On May 18, the White House finalized the Labor Department’s rule extending overtime protections to more than 4 million workers. The rule, which will take effect Dec. 1, will raise the salary threshold under which virtually all workers are guaranteed time-and-a-half pay to $47,476 — this is more than twice the current threshold of $23,660.

The threshold is tied to the 40th wage percentile for full-time salaried workers in the lowest income region and will be updated every three years.

The Labor Department said that the new salary threshold would apply to post-doctoral fellows who do not primarily teach.

The Labor Department also issued a non-enforcement policy for certain health care providers that are primarily Medicaid-funded, which will last until March 2019.

To see the White House fact sheet, click here.

CMS Releases Final Rule on Medicare Secondary Payer Web Portal

On May 13, the Centers for Medicare and Medicaid Services (CMS) released its final rule detailing processes and a timeline for expansion of the Medicare Secondary Payer Web portal.

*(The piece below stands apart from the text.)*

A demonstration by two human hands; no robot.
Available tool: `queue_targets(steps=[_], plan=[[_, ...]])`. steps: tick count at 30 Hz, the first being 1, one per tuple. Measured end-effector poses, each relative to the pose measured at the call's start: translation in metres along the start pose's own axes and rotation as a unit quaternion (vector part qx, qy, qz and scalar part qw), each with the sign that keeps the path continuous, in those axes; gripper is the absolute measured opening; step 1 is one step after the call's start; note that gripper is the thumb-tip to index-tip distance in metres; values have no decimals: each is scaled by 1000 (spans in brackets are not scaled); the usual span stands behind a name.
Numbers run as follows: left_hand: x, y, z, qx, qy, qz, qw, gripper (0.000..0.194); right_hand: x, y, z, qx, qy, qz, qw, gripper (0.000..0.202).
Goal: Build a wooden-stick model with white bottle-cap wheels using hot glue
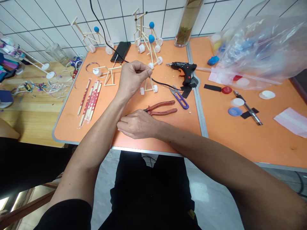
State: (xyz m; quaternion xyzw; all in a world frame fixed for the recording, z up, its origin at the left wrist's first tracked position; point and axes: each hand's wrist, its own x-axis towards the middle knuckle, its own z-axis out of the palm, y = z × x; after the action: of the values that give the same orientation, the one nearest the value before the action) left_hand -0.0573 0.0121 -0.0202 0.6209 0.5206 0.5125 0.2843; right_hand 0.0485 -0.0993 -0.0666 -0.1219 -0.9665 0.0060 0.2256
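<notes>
My left hand (135,76) pinches the top of a small stick frame (149,89) with white wheels at its base. Nearer the table's front edge, my right hand (137,124) rests low with its fingers curled; what they hold, if anything, is hidden. Red-handled pliers (164,108) lie just beyond the right hand. Left of my left hand is another stick frame (109,75) with a white wheel. Wrapped chopsticks (92,100) lie at the left. Purple scissors (181,98) and a black glue gun (184,72) lie to the right.
Stick models with blue balls (151,38) stand at the back beside a black phone (121,51). A tall glass jar (185,25) is behind. A plastic bag (259,48), caps (235,111) and a pen knife (249,108) occupy the right. A black cable (165,84) crosses the table.
</notes>
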Motion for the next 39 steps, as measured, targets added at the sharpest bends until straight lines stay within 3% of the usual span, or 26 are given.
queue_targets(steps=[11,39], plan=[[3,-7,-2,-42,-8,21,999,30,1,0,0,-4,4,-2,1000,34],[7,-18,-2,-41,-14,48,998,24,0,0,1,-3,11,0,1000,31]])
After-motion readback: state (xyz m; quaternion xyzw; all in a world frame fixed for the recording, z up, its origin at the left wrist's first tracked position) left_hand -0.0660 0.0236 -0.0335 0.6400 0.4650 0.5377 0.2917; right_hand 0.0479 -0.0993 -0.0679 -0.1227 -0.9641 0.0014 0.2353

The agency published an interim final rule in September 2013 with a comment period meant to create a timeline to expand the functionalities of the Medicare Secondary Payer portal. It provided for the development of a multifactor authentication process to allow certain users other than beneficiaries to access CMS’s Medicare Secondary Payer conditional payment amounts and claims details through the agency’s web portal. It also said that CMS would allow users to notify the agency through the web portal that a case, like workers’ compensation, is approaching a settlement that could affect what Medicare would owe for health care as a secondary payer. The interim rule would also allow certain users to get conditional payment summary statements and amounts before reaching a settlement, and make sure that disputes over what medical costs are related to a settlement are addressed within 11 business days of CMS’s receipt of dispute documentation.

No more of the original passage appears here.